What you have to do: Every line of the material below should be retyped exactly.

Data for the task:
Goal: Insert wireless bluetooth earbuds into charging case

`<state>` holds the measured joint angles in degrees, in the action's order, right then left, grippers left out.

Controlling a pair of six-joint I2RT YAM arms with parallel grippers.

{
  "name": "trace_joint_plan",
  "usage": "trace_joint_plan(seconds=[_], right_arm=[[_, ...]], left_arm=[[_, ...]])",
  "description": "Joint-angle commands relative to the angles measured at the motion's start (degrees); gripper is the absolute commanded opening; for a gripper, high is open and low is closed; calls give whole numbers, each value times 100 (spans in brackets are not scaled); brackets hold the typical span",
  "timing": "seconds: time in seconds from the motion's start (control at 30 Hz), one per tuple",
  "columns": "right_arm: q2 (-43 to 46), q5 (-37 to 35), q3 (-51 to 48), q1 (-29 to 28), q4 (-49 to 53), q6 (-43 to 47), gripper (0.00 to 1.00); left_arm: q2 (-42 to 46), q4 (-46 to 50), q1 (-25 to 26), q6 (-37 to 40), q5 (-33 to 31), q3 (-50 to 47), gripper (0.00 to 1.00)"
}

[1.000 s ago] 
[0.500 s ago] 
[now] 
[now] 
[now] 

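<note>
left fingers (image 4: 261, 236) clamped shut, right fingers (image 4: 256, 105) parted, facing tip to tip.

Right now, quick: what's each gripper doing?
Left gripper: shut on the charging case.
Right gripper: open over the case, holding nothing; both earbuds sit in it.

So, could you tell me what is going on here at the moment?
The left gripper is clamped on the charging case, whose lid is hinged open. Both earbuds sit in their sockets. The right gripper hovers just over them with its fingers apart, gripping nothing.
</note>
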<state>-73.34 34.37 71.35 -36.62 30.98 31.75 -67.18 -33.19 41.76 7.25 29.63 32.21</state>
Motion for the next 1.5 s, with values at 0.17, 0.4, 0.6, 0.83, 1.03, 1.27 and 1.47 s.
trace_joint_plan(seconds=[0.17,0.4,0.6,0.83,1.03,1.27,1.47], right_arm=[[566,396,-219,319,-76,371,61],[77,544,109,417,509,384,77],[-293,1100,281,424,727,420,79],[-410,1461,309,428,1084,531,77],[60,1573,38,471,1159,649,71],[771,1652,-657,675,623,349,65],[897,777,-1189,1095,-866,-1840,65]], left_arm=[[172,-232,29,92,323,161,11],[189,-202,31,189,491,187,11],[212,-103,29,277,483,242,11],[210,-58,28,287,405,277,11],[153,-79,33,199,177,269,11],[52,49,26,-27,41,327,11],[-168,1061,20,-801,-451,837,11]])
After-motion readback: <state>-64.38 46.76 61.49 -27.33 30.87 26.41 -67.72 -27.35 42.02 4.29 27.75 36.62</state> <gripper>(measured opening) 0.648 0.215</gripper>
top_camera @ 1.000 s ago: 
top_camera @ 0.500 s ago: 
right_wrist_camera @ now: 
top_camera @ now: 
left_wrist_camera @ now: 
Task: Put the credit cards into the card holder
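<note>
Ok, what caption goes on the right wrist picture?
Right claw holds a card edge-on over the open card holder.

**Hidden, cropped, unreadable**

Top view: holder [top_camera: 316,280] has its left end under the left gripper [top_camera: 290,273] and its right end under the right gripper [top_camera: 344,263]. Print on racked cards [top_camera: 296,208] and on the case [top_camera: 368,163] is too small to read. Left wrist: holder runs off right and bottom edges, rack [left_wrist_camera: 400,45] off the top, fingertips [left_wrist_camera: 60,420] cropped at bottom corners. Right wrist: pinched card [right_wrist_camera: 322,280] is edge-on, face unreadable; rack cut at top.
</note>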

Output for this exercise:
Goal: Insert wireless bluetooth earbuds into charging case

`<state>` holds the measured joint angles in degrees, in the action's order, right then left, grippers left out.

Controlling a pair of six-joint I2RT YAM arms with parallel grippers.

{
  "name": "trace_joint_plan",
  "usage": "trace_joint_plan(seconds=[_], right_arm=[[_, ...]], left_arm=[[_, ...]])",
  "description": "Joint-angle commands relative to the angles measured at the motion's start (degrees); gripper is the absolute commanded opening; for a gripper, high is open and low is closed; calls give whole numbers, each value times 100 (spans in brackets are not scaled); brackets hold the typical span",
  "timing": "seconds: time in seconds from the motion's start (control at 30 Hz), one per tuple",
  "columns": "right_arm: q2 (-43 to 46), q5 (-37 to 35), q3 (-51 to 48), q1 (-29 to 28), q4 (-49 to 53), q6 (-43 to 47), gripper (0.00 to 1.00); left_arm: q2 (-42 to 46), q4 (-46 to 50), q1 (-25 to 26), q6 (-37 to 40), q5 (-33 to 31), q3 (-50 to 47), gripper (0.00 to 1.00)"
}

[1.000 s ago] 
[0.500 s ago] 
[now] 
[now] 
[now] 

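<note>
left fingers (image 4: 261, 236) clamped shut, right fingers (image 4: 256, 105) parted, facing tip to tip.

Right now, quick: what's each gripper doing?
Left gripper: shut on the charging case.
Right gripper: open over the case, holding nothing; both earbuds sit in it.

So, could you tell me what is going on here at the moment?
The left gripper is clamped on the charging case, whose lid is hinged open. Both earbuds sit in their sockets. The right gripper hovers just over them with its fingers apart, gripping nothing.
</note>
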<state>-73.34 34.37 71.35 -36.62 30.98 31.75 -67.18 -33.19 41.76 7.25 29.63 32.21</state>
Motion for the next 1.5 s, with values at 0.17, 0.4, 0.6, 0.83, 1.03, 1.27 and 1.47 s.
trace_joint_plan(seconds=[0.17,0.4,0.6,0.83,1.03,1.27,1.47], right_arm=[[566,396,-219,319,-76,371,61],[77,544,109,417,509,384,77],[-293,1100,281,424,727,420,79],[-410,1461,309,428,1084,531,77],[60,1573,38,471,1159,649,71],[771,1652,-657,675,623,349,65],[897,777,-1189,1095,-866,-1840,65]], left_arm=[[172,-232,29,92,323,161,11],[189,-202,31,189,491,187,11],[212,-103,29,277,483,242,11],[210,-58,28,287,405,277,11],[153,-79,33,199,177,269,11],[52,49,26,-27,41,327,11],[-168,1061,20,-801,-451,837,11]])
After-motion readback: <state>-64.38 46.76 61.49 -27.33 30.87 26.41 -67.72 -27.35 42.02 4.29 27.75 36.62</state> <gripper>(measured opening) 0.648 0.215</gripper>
top_camera @ 1.000 s ago: 
top_camera @ 0.500 s ago: 
right_wrist_camera @ now: 
top_camera @ now: 
left_wrist_camera @ now: 
Task: Put the credit cards into the card holder
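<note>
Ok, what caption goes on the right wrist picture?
Right claw holds a card edge-on over the open card holder.

**Hidden, cropped, unreadable**

Top view: holder [top_camera: 316,280] has its left end under the left gripper [top_camera: 290,273] and its right end under the right gripper [top_camera: 344,263]. Print on racked cards [top_camera: 296,208] and on the case [top_camera: 368,163] is too small to read. Left wrist: holder runs off right and bottom edges, rack [left_wrist_camera: 400,45] off the top, fingertips [left_wrist_camera: 60,420] cropped at bottom corners. Right wrist: pinched card [right_wrist_camera: 322,280] is edge-on, face unreadable; rack cut at top.
</note>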

With this, the exercise is complete.